Today Bear hacked down some trees and then we all piled the junks* into the trailer, and now it's all sunning itself in a pile, waiting for the splitter next weekend.
I'm so glad that's done.
Next weekend will be busy with the splitting and the lugging and the stacking and the piling, but then it will be done. DONE.
Not to say it wasn't pretty back there. Our property runs back through a watershed rife with cranberry bushes and ferns to a mainly spruce-and-pine woods and is teeming with neat things to look at and find.
(NOTE: I was sweaty and covered in dirt and wood shavings. Not the best place to take my preshus camera. So alas, alack, no photos.)
The corner of the watershed farthest from the house (directly below the rock with the chain) was apparently the household dump during the 50's or 60's - a few rotting metal things remain and once in awhile we'll find a neat old Watkins bottle or an ancient beer can, but nothing disgusting.
Not much new junk today (some bits of colorful glass and a dried up chunk of paint fished from the bottom of a falling-apart old paint can) but we did see two mushrooms, white stemmed with lurid lipstick-colored caps, and a funky little 'kellapillar' (a Roseyism) - black with green stripes, large red-orange eyes, two long black fur horns, one long black fur tail, and four patches of thick bristly short white fur down his back. I'm not very good with caterpillar identification and I can't find this one on any sites, but he looked like a very regal sort of fellow.
We made it inside just before the sun switched off and the thunder began, and we spent the next few minutes with our noses pressed up against the windows, oohing and aaahing before it swept itself off, as storms tend to do around here.
Now it's cold and dreary, and tomorrow it's supposed to storm.
Not the best weather for lumberjacks.
*B says this is the wrong terminology, that they're stove lengths of firewood, but he junked it, so it seems to me that they should be 'junks'.
3 comments:
We could TOTALLLLLLLY do with 3 or 4 more cords of stove lengths round here!
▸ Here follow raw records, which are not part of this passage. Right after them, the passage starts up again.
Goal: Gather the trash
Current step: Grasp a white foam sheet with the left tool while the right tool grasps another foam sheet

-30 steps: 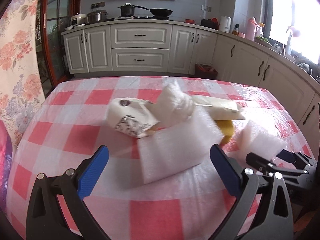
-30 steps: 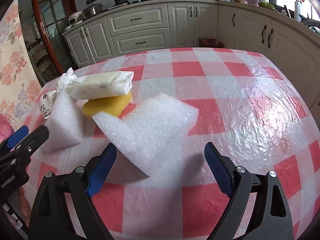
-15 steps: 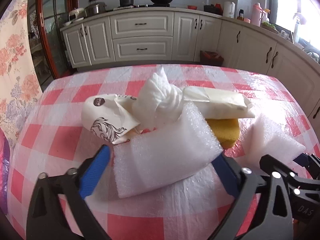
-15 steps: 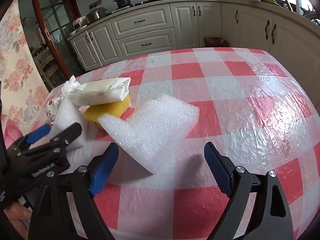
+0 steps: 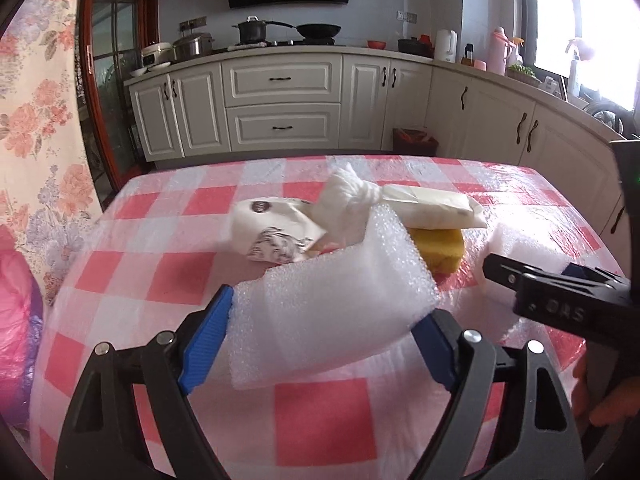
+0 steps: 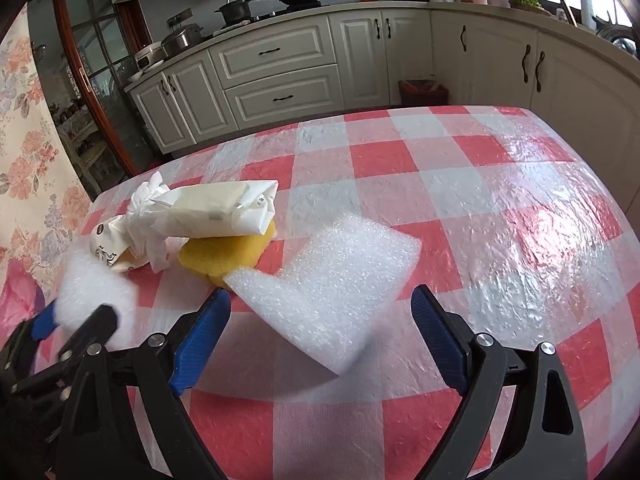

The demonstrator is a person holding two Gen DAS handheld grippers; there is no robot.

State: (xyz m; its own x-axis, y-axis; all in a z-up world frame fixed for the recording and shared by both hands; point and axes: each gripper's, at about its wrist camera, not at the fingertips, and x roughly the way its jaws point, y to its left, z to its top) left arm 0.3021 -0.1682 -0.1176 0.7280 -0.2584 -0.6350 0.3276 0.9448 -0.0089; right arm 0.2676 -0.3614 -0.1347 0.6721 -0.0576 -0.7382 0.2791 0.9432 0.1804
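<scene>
Your left gripper (image 5: 324, 344) has just been closing its jaws on the near foam sheet (image 5: 332, 300); both blue pads now press its ends and it looks lifted off the desk (image 5: 320, 420). Your right gripper (image 6: 320, 332) stands with jaws wide apart, the second foam sheet (image 6: 332, 280) lying between them on the desk, not pinched.

Beyond the foam, the rest of the trash is heaped together: a yellow sponge (image 6: 224, 252) touching the second sheet's corner, a cream wrapped packet (image 6: 220, 208) resting on top of it, a knotted white bag (image 5: 348, 204) and a printed paper wrapper (image 5: 272, 232) beside it.

By my reading, you are early in the job: one piece is gripped, none visibly disposed of. A pink bag (image 5: 16, 312) at the left edge may be the destination.
</scene>
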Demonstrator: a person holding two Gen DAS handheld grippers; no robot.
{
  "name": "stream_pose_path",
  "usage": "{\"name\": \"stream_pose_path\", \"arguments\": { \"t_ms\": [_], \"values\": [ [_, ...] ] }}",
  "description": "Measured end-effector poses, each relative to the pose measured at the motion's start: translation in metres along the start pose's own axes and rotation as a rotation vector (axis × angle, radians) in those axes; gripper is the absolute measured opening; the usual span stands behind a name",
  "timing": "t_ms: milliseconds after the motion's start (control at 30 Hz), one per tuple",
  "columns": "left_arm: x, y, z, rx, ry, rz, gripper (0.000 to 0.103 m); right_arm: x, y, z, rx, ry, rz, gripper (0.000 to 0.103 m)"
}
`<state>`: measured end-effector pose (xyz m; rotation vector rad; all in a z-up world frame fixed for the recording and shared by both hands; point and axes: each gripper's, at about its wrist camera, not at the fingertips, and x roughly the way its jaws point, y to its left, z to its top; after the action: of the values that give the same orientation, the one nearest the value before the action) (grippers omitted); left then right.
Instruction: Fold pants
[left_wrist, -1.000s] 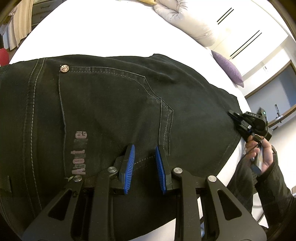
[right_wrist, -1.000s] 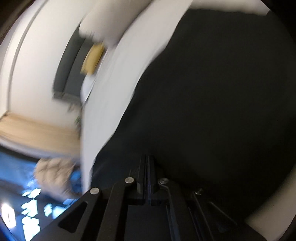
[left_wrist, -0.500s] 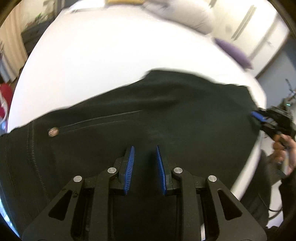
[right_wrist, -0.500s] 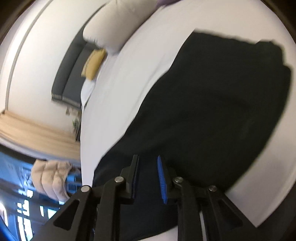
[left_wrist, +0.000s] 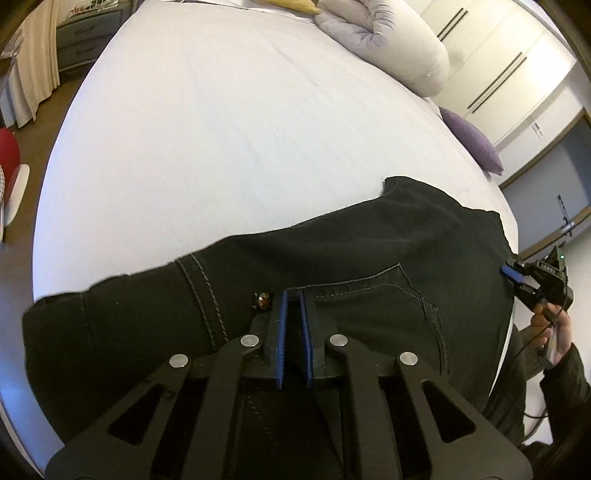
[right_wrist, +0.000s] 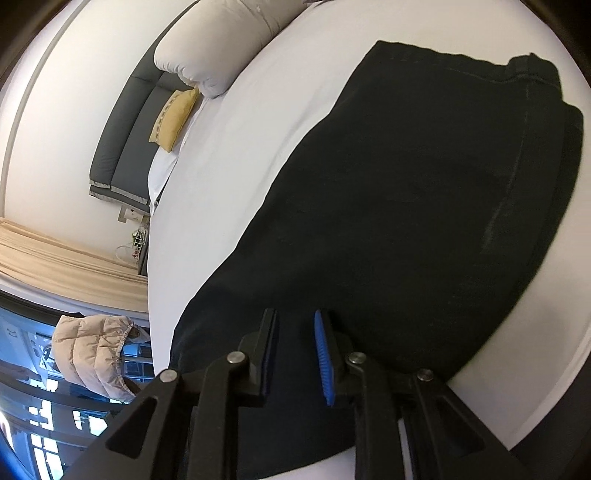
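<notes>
Black jeans lie folded on the white bed, with a back pocket and a metal rivet showing in the left wrist view. My left gripper sits low over the pocket edge beside the rivet, its blue pads close together with a narrow gap; I cannot tell if cloth is pinched. My right gripper is open just above the near edge of the jeans. The right gripper also shows in the left wrist view at the jeans' right edge, held by a hand.
The white bed sheet stretches beyond the jeans. A rolled white duvet and a purple pillow lie at the far side. A yellow cushion leans on the grey headboard. A beige jacket hangs beside the bed.
My left gripper's pads have closed from wide apart to a narrow gap and now sit at the pocket edge by the rivet. My right gripper went from shut to open.
</notes>
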<state>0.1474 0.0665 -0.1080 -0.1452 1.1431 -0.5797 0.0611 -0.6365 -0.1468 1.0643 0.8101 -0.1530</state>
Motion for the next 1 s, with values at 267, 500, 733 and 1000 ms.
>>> {"name": "stream_pose_path", "arguments": {
  "t_ms": [267,500,733,1000],
  "values": [
    [0.004,-0.013,0.013,-0.007,-0.001,0.054,0.007,0.020,0.037,-0.020,-0.047,0.083,0.146,0.038],
    [-0.012,-0.096,0.002,0.008,-0.068,0.002,0.007,0.075,0.062,-0.047,-0.092,0.224,0.190,0.040],
    [0.057,-0.135,-0.018,0.000,0.039,-0.065,0.007,0.020,-0.052,0.019,0.159,0.003,0.159,0.000],
    [0.056,-0.125,-0.034,-0.062,0.022,-0.113,0.007,-0.109,-0.124,0.064,0.303,-0.345,-0.120,0.021]
  ]
}}
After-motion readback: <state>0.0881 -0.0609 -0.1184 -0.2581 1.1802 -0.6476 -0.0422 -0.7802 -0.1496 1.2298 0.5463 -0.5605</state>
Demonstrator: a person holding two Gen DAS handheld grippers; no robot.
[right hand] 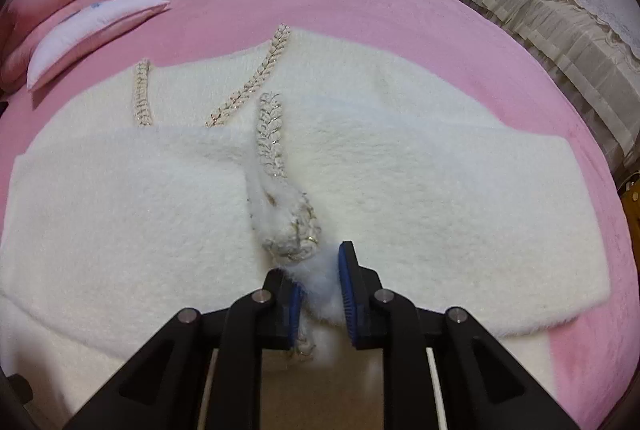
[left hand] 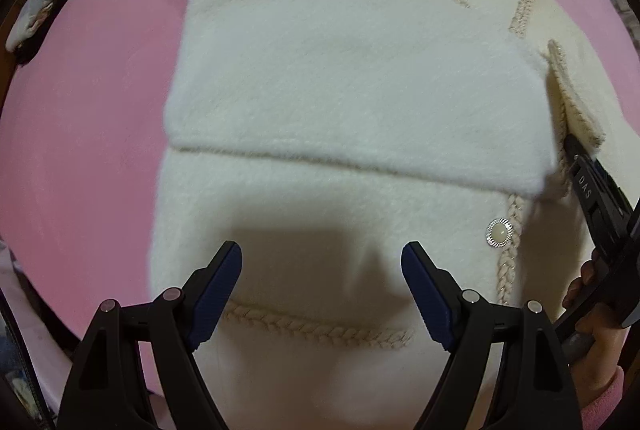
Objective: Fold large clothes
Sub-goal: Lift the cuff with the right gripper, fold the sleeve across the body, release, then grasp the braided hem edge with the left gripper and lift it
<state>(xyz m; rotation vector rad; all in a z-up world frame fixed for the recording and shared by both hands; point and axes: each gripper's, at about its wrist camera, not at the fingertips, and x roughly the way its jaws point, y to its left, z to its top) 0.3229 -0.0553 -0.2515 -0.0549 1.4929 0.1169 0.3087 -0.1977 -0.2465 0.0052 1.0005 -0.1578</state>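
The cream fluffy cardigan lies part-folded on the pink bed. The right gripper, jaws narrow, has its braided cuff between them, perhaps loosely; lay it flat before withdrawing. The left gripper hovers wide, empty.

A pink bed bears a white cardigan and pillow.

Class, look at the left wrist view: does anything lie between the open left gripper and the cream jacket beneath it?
Nothing visible does. The left gripper hangs open directly over the cream jacket, with only its own shadow on the fabric between the fingers. The right gripper sits off at the jacket's trimmed edge.
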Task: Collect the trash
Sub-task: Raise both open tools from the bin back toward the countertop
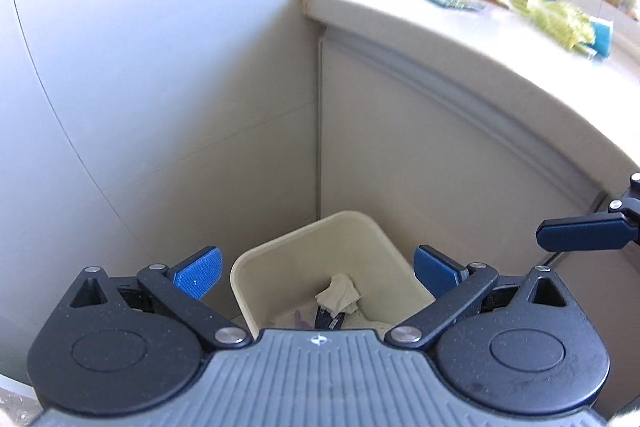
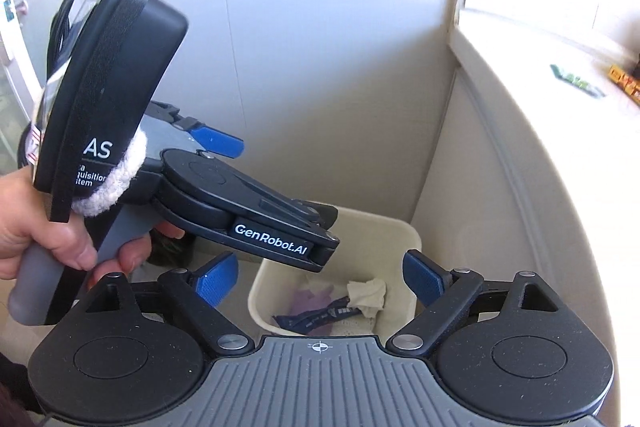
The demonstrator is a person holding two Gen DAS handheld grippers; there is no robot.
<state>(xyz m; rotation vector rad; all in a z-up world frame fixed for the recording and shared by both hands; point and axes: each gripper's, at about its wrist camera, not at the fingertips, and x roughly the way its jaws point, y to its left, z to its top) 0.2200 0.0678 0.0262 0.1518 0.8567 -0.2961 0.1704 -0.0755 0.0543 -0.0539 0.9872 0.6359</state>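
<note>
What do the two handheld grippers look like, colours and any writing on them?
Both are matte black linkage mechanisms with silver pivot pins, a ribbed grey body and blue textured pads. The left gripper, seen from the right wrist camera, has a grey handle, a black housing with white lettering, "GenRobot.AI" on its side and a fuzzy white band. The right gripper shows a small crosshair mark.

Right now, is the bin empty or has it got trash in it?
Has trash. The cream bin holds a crumpled tissue and a dark blue wrapper at the bottom.

Black grippers (image 2: 316, 277), blue-padded jaws, ribbed grey housings (white "GenRobot.AI" lettering)
</note>
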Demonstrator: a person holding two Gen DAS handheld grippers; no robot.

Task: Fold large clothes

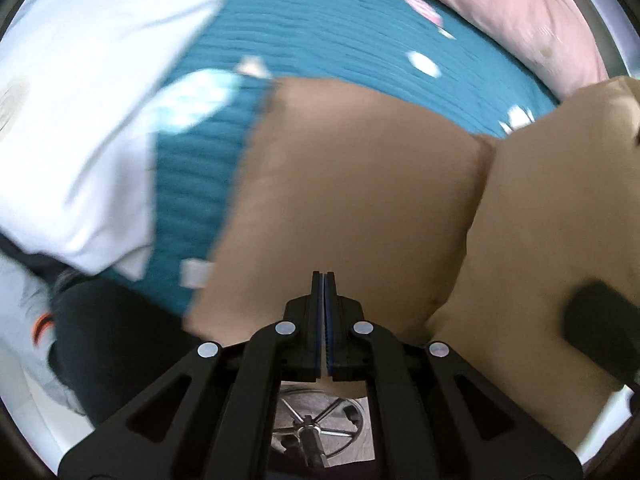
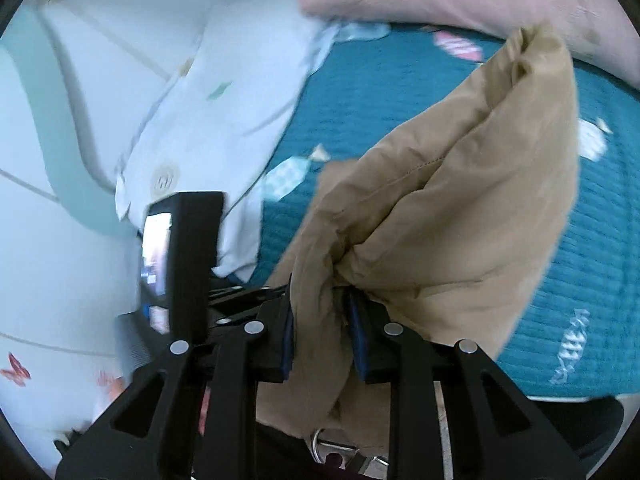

Cut and piled sounds like a dream!
Regal sounds about right for just the catepillar that you've created in me brain.
The product of junked wood is not junks, it's wood.
Nova Scotia talk gets complex sometimes. Heh.
I used to help my grandfather split and pile wood, though we generally used an axe, a wedge and a sledgehammer. My brother was allowed to use the tools long before I ever was which annoyed me to no end. I was a girl but I could still swing that sledge hammer! Grandpa used to call us his "pile-its" because we took the wood and piled it for him.
Years later, the first fall after Sarge and I moved into this house, I took him into the back forty and taught him how to split wood the old-fashioned way. We've had toasty fires ever since. (So there, Grandpa!)